A tentative agreement was reached on Wednesday.

Staff members at Bremerton schools are getting a raise.

The Bremerton School District struck a deal with K-12 support professionals this week, averting a walkout threatened by 185 unionized teacher aides, paraprofessionals and clerical staff during a board meeting on October 4.

“The district is very pleased to have reached a tentative agreement with the BPEA,” superintendent Aaron Leavell said, referring to the Bremerton Professional Education Association. “I am proud of the proposed contract we have collectively arrived at.”

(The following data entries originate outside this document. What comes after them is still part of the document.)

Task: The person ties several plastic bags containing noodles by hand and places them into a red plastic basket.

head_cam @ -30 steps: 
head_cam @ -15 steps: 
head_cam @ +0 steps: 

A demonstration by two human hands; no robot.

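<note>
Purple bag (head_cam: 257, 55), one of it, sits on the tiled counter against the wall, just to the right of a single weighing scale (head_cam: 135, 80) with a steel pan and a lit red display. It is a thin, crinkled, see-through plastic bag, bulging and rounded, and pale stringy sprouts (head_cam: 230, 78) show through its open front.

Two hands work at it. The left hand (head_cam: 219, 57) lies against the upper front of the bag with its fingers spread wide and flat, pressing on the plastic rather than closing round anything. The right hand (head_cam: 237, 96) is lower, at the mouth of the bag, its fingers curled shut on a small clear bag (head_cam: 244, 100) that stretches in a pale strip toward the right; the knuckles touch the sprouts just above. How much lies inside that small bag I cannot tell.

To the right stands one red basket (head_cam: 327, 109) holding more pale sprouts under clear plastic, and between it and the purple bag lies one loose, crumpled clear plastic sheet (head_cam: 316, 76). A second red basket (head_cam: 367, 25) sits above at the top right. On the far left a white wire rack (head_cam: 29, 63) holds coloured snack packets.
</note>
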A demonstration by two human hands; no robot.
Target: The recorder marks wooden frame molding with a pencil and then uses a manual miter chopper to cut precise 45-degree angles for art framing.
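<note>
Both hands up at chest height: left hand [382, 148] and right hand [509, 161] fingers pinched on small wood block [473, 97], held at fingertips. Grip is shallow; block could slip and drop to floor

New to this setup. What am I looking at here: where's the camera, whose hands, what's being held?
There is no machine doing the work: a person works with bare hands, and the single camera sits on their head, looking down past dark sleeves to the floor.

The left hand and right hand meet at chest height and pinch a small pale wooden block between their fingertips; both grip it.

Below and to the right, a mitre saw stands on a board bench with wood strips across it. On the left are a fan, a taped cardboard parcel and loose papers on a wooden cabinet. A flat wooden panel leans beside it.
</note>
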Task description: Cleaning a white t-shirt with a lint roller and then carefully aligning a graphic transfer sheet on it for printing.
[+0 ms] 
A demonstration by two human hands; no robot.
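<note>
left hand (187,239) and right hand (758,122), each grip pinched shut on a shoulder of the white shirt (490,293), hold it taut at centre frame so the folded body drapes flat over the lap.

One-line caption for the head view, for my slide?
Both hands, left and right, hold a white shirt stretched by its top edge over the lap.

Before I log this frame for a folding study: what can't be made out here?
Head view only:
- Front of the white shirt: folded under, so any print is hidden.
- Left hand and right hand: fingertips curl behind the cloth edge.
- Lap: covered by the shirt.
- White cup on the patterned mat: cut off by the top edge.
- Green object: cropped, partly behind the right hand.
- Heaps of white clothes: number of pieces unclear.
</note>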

“Things went well,” Ed Angelbeck, a staff spokesperson said of talks with school district negotiators on Wednesday. A local paraeducator for 17 years , Angelbeck is the president of the local chapter of the Public School Employees of Washington, a statewide labor union representing school support professionals.

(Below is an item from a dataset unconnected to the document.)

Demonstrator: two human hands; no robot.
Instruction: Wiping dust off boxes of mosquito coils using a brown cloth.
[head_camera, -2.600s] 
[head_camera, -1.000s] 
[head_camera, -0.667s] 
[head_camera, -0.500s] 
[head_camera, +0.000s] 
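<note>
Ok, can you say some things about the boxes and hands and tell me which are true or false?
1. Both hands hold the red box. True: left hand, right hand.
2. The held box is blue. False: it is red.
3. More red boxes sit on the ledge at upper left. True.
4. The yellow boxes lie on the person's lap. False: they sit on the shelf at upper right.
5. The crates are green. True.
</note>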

Details of the agreement were not forthcoming because it is still tentative. Angelbeck said a percentege increase “in the double-digit area” is expected.

Non-certified staff in the Bremerton School District are some of the lowest paid in the county, with hourly rates starting at $14.55, and a majority working part-time. By comparison, hourly rates for classified staff on Bainbridge Island start at $19.50.

Angelbeck said he and fellow employees saw teachers and classified staff around the region getting pay bumps this year, and decided to advocate for one themselves.

Thousands of educators across the region – including all of Kitsap County’s teachers – received raises this year, ranging from 19 percent on Bainbridge Island to up to 45 percent in the Central Kitsap School District. Classified staff in Central Kitsap, South Kitsap and Bainbridge Island also received pay increases.

“We looked at them and we saw the pay raises, and said, ‘we need to ask for something like this,” Angelbeck said.

A ratification meeting for the new contract is planned for November 7.

Until then, Leavell said, the district “will be working with the [BPEA] on the draft document for presentation to their membership,” and “ultimately to the Bremerton School Board of Directors for final approval.”